After a few days’ stay at Travnik my medical adviser began, I fancy, to despair of my case; and on the same principle as doctors elsewhere recommend Madeira to hopeless cases of consumption, he advised me to continue my journey to Bosna Serai.  The difficulty was to reach that place.  Here, however, the Kaimakan came to my help, and volunteered to let out on hire an hospital-cart belonging to the artillery.  I accepted his offer, and after a few days’ stay at Travnik set forward on my journey to Bosna Serai.  The carriage was a species of Indian dak ghari, with side doors, but without a box-seat; it was drawn by artillery horses, ridden by two drivers, while a sergeant and gunner did escort duty.  Fortunately the vehicle had springs, which must have suffered considerably from the jolting which it underwent, although we only proceeded at a foot’s pace.

After three days’ journey we reached Bosna Serai, where I was most kindly received by Mr. Z., the acting British Consul, and by M.M., the French Consul, with whom I stayed during the three weeks that I was confined to my room by illness.

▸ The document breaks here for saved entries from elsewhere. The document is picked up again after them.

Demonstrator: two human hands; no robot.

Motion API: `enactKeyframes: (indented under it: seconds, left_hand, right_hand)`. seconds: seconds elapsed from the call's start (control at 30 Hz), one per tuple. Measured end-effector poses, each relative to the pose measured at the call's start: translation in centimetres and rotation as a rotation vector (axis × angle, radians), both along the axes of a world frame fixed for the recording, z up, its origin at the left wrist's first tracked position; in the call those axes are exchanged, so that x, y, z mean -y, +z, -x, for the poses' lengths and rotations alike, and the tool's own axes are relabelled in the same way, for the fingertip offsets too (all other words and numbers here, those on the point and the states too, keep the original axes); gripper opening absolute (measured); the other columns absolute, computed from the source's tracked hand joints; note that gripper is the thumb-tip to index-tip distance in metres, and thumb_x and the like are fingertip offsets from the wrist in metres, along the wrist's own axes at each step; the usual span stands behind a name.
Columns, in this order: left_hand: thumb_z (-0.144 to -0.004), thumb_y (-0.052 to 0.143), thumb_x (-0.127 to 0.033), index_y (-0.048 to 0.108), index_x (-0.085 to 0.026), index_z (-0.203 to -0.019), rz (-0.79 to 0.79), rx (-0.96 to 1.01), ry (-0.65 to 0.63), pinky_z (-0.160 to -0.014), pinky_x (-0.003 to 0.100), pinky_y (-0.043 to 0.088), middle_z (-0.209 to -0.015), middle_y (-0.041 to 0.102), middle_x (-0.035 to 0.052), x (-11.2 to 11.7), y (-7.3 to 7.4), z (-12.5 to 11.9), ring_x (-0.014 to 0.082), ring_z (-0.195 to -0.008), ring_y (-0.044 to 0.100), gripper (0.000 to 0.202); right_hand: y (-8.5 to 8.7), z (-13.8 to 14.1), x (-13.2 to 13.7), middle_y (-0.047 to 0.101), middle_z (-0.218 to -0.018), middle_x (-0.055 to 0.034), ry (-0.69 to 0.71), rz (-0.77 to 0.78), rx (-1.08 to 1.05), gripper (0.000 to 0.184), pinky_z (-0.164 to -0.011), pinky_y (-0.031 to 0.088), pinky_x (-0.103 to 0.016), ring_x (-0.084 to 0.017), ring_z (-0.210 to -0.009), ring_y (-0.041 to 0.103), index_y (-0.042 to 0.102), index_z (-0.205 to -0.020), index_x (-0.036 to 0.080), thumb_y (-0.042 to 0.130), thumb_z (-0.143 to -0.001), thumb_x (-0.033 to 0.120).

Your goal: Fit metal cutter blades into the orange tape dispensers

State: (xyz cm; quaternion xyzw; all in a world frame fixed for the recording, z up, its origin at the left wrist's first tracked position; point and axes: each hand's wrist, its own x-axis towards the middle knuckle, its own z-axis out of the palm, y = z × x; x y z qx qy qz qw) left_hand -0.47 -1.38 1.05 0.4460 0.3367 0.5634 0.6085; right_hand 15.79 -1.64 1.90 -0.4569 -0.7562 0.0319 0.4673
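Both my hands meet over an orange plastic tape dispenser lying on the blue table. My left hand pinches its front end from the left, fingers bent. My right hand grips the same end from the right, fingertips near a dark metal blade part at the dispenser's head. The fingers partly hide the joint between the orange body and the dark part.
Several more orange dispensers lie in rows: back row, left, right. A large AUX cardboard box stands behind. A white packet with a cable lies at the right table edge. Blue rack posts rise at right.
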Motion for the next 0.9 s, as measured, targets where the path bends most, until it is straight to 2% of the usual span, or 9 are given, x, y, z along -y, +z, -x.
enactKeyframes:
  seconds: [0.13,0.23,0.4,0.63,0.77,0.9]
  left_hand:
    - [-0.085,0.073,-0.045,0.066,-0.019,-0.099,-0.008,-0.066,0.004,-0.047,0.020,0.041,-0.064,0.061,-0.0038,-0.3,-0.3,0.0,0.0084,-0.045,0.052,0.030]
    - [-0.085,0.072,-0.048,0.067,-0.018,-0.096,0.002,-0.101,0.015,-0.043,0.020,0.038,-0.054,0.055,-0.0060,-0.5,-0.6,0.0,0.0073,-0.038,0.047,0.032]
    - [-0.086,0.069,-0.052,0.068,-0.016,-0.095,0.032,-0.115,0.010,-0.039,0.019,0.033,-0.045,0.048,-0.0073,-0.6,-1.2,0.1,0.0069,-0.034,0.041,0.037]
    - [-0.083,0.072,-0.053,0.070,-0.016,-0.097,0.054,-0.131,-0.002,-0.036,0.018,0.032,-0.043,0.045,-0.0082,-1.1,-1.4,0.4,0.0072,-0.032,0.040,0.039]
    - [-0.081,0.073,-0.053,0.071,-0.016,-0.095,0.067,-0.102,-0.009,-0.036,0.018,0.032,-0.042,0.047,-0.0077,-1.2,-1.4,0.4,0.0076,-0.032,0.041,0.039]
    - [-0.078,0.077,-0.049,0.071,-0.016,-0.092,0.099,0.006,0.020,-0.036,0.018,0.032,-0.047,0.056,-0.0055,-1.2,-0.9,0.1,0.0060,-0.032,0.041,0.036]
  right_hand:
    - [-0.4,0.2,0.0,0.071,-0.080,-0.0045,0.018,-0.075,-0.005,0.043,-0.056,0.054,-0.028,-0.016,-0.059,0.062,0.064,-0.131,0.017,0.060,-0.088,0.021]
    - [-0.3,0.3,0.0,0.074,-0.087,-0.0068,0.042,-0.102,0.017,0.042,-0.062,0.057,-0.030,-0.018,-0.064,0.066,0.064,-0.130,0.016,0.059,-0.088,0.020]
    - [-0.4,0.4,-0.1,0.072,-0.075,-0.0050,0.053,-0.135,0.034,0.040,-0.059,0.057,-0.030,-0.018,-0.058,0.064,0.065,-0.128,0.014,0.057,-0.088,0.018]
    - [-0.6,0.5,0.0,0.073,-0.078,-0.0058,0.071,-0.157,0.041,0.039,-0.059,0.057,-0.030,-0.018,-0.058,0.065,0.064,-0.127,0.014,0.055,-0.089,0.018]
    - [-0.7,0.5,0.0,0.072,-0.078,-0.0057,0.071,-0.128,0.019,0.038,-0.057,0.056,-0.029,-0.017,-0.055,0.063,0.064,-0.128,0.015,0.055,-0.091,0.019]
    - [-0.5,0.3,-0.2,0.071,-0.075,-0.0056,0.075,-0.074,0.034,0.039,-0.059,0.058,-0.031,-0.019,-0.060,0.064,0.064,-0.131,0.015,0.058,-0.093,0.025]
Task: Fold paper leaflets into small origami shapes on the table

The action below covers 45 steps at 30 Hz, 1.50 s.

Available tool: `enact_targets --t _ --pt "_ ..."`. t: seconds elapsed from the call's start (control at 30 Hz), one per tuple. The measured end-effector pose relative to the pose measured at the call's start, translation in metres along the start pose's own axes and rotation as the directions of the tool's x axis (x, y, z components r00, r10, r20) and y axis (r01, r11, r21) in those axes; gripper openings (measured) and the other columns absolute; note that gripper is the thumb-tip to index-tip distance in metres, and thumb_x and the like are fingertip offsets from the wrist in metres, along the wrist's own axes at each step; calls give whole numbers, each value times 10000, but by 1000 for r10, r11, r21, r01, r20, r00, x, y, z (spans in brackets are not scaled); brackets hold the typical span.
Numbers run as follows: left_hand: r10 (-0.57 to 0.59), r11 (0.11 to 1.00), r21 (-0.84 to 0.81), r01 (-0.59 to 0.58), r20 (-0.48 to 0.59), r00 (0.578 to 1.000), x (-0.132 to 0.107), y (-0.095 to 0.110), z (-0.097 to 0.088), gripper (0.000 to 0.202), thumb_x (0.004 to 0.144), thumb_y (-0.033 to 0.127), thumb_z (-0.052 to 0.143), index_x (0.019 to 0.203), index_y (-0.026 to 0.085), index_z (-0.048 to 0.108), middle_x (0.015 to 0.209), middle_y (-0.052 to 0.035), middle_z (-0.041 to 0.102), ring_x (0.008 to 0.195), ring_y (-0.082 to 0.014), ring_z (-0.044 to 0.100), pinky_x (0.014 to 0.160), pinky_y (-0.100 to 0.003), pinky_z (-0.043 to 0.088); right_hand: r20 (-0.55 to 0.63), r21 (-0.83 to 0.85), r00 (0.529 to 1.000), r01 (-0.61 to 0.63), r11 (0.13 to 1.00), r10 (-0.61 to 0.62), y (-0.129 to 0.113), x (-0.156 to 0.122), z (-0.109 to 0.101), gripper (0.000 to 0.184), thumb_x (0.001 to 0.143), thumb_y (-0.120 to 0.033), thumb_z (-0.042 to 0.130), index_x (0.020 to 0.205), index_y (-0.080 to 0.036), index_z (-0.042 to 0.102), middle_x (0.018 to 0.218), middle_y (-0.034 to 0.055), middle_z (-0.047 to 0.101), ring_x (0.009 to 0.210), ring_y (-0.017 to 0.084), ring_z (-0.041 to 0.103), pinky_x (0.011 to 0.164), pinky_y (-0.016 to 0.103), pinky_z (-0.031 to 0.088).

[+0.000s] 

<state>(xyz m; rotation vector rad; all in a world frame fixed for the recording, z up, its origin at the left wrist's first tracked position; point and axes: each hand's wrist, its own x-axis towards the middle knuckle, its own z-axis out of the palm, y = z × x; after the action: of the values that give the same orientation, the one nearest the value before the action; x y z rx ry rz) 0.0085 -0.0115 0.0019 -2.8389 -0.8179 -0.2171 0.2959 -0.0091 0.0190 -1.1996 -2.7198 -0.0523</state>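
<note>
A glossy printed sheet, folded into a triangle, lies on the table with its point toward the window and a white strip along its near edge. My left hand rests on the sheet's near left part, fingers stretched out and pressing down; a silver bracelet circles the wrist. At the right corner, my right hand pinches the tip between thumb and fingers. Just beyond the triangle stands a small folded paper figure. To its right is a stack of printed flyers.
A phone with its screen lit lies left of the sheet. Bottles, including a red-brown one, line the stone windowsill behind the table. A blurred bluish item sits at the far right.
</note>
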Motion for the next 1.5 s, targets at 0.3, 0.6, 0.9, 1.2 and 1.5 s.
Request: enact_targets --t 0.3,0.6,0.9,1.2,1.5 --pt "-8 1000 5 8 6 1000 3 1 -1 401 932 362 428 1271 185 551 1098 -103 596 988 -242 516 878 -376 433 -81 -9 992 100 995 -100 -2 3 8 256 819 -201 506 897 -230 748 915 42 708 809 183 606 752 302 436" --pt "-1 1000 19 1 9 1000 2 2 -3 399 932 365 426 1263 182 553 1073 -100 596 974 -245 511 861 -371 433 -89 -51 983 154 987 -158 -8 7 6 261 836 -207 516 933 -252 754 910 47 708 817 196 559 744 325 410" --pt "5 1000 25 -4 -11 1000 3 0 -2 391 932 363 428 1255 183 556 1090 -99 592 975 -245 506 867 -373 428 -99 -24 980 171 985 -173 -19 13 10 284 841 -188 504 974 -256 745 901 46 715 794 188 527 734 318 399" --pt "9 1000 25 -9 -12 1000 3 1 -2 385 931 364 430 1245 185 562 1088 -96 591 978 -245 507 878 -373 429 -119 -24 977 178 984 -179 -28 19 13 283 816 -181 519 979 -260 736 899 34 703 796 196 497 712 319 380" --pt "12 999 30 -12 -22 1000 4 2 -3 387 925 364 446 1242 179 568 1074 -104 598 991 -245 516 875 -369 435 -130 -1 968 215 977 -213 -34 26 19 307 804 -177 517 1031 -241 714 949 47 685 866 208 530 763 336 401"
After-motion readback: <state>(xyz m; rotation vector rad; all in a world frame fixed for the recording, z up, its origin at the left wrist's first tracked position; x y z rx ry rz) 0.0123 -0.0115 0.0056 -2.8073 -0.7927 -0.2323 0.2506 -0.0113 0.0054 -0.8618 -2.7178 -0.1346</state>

Bosna Serai, or Serayevo, is probably the most European of all the large towns of Turkey in Europe.  It is not in the extent of the commerce which prevails, nor in the civilisation of its inhabitants, that this pre-eminence shows itself; but in the cleanly and regular appearance of its houses and streets, the condition of which last would do credit to many a Frankish town.  This happy state of things is mainly attributable to the energy and liberality of the present governor of Bosnia, Osman Pacha, who, notwithstanding his advanced years, has evinced the greatest desire to promote the welfare of the people under his charge.  In the nine months of his rule which had preceded my visit, he had constructed no less than ninety miles of road, repaired the five bridges which span the river within the limits of the town, and introduced other reforms which do him honour, and have procured for him the gratitude and goodwill of all classes of his people.  The system which he has introduced for the construction of roads is at once effective and simple.  By himself making a small portion of road near the capital, he succeeded in demonstrating to the country people the advantages which would result from the increased facility of traffic.  By degrees this feeling spread itself over the province, and the villagers apply themselves, as soon as the crops are sown, to making new portions of road, which they are further bound to keep in repair.  This is obviously the first and most indispensable step in the developement of the resources of the country.  It would be well for the Sultan were he possessed of a few more employes as energetic, able, and honest as Osman Pacha.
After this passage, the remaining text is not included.